Confusion regarding input matrix shape

Is it true that in ML frameworks like PyTorch & TensorFlow, shape of input matrix is (number of examples x number of feaures), whereas in Andrew Ng’s implementation it’s (features x examples).

Frameworks typically follow (num examples, features per example). Please see this link to know about notations in courses.

1 Like

Yes but why the distinction? Is there a reason why andrew ng’s implementation is different?

1 Like

I don’t know. Adding @paulinpaloalto and @TMosh who might.

1 Like

It is an arbitrary choice. In DLS Professor Ng uses the features by samples representation for courses 1 and 2, where he is dealing with samples that are vectors. But once he gets to Course 4 (ConvNets) where the inputs are images in the form height by width by channels, then he switches to the “samples first” orientation for the data, because that’s the way everyone does it when the input batches are 4 dimensional tensors.

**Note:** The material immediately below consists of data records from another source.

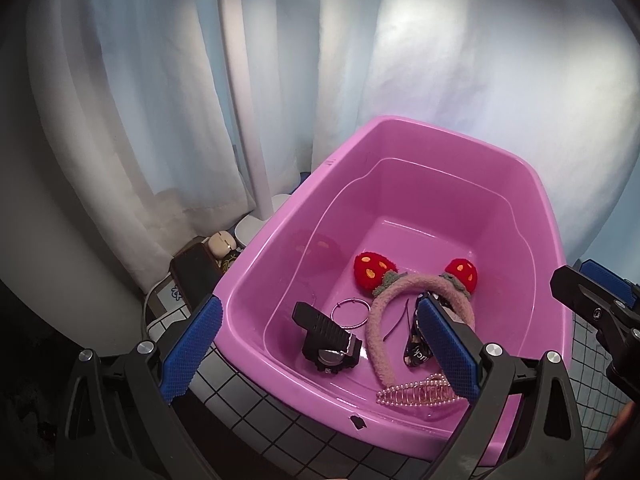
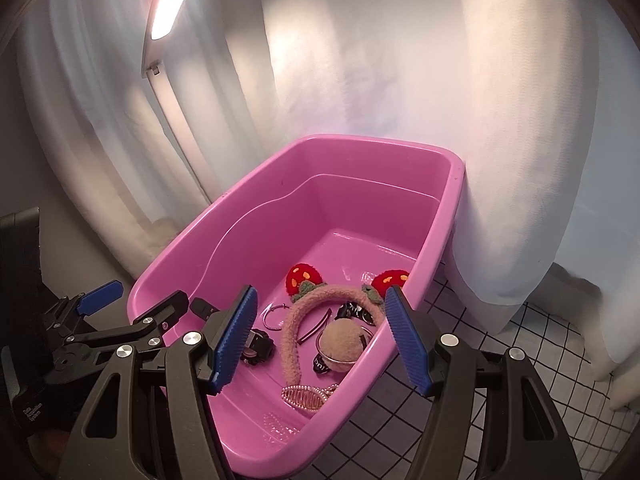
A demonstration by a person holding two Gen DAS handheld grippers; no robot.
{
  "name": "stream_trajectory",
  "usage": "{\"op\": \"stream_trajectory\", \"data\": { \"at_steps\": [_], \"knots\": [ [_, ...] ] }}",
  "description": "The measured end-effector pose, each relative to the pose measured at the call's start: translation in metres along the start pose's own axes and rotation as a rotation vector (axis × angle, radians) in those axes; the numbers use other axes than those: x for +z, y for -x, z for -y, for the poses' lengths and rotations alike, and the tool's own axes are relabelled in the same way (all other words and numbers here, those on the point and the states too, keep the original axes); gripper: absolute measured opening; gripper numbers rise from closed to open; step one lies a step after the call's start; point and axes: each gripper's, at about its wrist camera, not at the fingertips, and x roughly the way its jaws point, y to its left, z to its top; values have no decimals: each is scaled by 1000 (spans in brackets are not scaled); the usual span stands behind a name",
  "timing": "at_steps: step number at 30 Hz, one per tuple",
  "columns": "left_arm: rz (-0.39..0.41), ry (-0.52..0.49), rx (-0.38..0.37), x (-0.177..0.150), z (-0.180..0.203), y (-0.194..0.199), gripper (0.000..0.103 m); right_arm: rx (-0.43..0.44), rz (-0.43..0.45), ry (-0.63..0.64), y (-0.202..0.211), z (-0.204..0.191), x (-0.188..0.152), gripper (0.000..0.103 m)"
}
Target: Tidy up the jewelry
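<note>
A pink tub stands on the checked cloth and holds the jewelry. In it lie a black watch, a thin hoop, a fuzzy pink headband with red strawberry ears, a pearl hair clip and a dark patterned band. A tan pom-pom rests on a metal ring. My left gripper hovers open over the watch end. My right gripper hangs open above the headband. Neither holds anything.
White curtains hang close behind the tub and drape onto the cloth at its right. A white lamp pole stands behind the tub's left. A dark box and a small pale figure sit there too. Checked cloth shows on the right.
</note>
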Motion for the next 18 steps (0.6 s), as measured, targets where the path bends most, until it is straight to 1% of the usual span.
{"op": "stream_trajectory", "data": {
  "at_steps": [18],
  "knots": [
    [-1, -10, -9, 1, 1, 1, 96, -4, 0, 6, 3, 0, -2, 64]
  ]
}}
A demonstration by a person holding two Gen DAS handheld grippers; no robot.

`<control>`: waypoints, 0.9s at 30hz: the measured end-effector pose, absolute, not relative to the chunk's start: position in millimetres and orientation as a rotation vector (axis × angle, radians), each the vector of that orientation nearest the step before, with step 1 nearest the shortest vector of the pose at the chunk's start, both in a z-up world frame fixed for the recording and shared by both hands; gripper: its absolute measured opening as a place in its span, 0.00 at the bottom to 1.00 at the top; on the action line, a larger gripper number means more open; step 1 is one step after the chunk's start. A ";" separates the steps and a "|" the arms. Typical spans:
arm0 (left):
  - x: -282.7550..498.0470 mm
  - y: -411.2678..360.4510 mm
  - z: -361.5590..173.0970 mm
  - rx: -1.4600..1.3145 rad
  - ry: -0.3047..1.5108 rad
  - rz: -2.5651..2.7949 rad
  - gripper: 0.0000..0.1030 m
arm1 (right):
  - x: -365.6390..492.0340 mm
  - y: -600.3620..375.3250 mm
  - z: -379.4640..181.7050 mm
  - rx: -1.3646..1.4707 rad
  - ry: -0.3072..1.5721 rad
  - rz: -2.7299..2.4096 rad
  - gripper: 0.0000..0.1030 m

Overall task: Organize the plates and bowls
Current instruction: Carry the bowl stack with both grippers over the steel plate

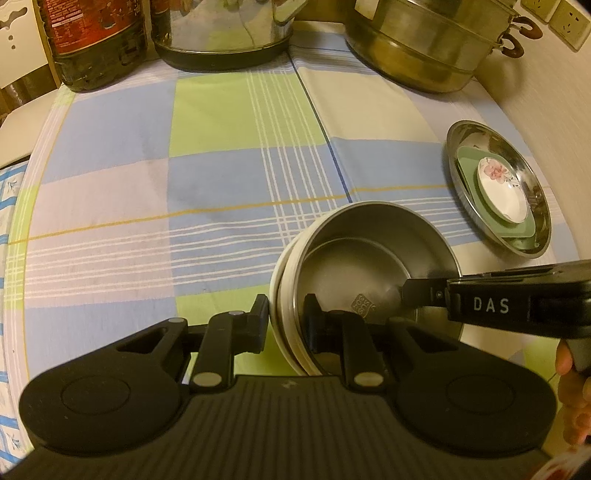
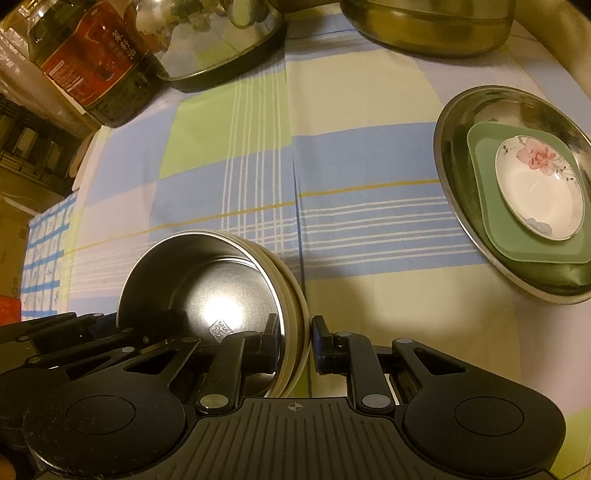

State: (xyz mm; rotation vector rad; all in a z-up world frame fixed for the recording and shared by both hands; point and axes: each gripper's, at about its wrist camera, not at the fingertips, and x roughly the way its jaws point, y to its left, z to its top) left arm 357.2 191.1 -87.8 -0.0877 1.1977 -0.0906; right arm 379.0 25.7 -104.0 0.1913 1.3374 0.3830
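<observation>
A steel bowl (image 1: 351, 266) (image 2: 207, 280) sits nested in cream bowls (image 1: 280, 269) (image 2: 293, 295) on the checked tablecloth. My left gripper (image 1: 286, 321) is shut on the stack's left rim, one finger outside and one inside. My right gripper (image 2: 297, 336) is shut on the opposite rim in the same way. Each gripper shows in the other's view: the right gripper (image 1: 424, 295) and the left gripper (image 2: 110, 325). To the right lies a steel plate (image 1: 476, 136) (image 2: 498, 107) holding a green square plate (image 1: 466, 158) (image 2: 484, 147) and a white floral dish (image 1: 498, 192) (image 2: 543, 192).
At the back stand an oil bottle (image 1: 92, 44) (image 2: 92, 62), a shiny kettle (image 1: 225, 33) (image 2: 218, 40) and a big steel steamer pot (image 1: 428, 44) (image 2: 432, 26). A wall with sockets (image 1: 565, 18) runs along the right. A person's hand (image 1: 572, 387) holds the right gripper.
</observation>
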 end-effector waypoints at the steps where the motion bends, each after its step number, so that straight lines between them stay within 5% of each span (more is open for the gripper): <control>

Then you still have the choice of whether the channel dimension comes before or after the height and width dimensions. In TF, it is m x h x w x c, but in torch it is usually m x c x h x w. But even in torch you have a choice if memory serves.

Of course the choice of orientation as n_x x m in DLS C1 and C2 has a big effect on how the rest of the formulas are written in terms of the weight matrices and how the dot products are done.

3 Likes